Co-op fails Bank of England stress test

16th December 2014


The Co-operative Bank has failed a Bank of England “stress test” designed to gauge lenders’ ability to survive another financial crisis.

Lloyds Banking Group and Royal Bank of Scotland were also found to be “susceptible to a severe economic downturn”, although the two banks, which were bailed out by the Government in 2008, are not being required to submit plans to improve their financial strength.

Five banks passed the test, which  assesses lenders’ ability to withstand factors including a 35% drop in house prices, a 30% drop in sterling and a jump in unemployment.
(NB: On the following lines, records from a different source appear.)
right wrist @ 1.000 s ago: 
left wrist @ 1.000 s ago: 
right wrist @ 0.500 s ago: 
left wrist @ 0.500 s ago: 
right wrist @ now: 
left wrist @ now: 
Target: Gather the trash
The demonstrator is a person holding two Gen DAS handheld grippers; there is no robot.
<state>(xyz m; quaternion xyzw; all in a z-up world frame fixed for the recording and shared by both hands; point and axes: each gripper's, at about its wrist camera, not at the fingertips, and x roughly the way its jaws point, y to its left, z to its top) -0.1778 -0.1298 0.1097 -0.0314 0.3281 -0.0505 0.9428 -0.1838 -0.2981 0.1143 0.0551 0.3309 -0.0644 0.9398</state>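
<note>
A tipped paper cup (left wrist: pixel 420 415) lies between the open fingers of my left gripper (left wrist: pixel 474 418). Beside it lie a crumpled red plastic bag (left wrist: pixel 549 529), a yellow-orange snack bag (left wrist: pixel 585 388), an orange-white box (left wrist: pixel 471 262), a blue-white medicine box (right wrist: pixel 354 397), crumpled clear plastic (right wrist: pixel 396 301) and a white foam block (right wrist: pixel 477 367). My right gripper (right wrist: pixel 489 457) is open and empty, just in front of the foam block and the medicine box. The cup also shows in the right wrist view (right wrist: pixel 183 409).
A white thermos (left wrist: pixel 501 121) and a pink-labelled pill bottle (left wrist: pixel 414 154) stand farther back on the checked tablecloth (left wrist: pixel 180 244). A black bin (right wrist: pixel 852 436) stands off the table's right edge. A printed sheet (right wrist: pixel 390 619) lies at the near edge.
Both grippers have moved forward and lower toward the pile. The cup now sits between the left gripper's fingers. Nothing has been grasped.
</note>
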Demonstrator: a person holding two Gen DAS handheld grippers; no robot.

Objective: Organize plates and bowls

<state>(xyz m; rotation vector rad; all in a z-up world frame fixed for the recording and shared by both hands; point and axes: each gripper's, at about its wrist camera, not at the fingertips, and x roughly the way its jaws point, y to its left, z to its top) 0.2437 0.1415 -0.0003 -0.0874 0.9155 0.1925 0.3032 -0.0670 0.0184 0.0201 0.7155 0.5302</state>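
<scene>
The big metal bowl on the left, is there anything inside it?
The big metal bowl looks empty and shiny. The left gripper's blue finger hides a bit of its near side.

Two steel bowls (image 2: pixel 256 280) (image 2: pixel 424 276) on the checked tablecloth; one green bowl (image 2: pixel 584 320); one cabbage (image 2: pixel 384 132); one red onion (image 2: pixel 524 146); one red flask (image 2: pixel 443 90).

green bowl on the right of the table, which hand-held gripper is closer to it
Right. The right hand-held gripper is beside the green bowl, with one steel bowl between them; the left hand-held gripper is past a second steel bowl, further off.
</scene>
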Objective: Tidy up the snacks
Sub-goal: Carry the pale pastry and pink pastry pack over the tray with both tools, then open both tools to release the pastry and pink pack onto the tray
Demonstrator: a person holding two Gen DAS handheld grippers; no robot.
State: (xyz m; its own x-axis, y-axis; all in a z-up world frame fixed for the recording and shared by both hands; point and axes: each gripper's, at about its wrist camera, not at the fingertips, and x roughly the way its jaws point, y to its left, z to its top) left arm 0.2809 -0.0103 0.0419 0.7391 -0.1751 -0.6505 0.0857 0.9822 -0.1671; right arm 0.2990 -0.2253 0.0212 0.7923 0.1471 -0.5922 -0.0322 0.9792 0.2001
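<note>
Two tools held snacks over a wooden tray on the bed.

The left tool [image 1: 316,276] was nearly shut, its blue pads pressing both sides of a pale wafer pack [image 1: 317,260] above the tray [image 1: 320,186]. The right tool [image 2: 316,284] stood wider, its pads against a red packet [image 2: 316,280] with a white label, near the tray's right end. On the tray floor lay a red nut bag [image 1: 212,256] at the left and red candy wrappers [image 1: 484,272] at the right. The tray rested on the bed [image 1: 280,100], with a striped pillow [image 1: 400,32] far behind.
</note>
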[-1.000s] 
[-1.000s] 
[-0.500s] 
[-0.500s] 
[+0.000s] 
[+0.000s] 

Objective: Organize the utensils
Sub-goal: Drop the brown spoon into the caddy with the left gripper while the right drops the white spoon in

Barclays, HSBC, Nationwide, Santander UK and Standard Chartered, were all deemed to be sufficiently strong.

Bank of England governor Mark Carney said the “demanding” tests show the UK’s banking system is “significantly more resilient” and “growing confidence in the system is merited”.

Deputy governor of the Bank of England, Andrew Bailey, said that Co-op’s new management have taken decisive action to stabilise the bank by reducing risk in its mortgage book.

The Co-op Bank  has published details of a new plan to boost capital, that the Bank of England has signed off.

It will be scaling back a package of mortgages on its books to reduce the size of its balance sheet, but warned that it does not expect to be profitable until 2017 at the earliest.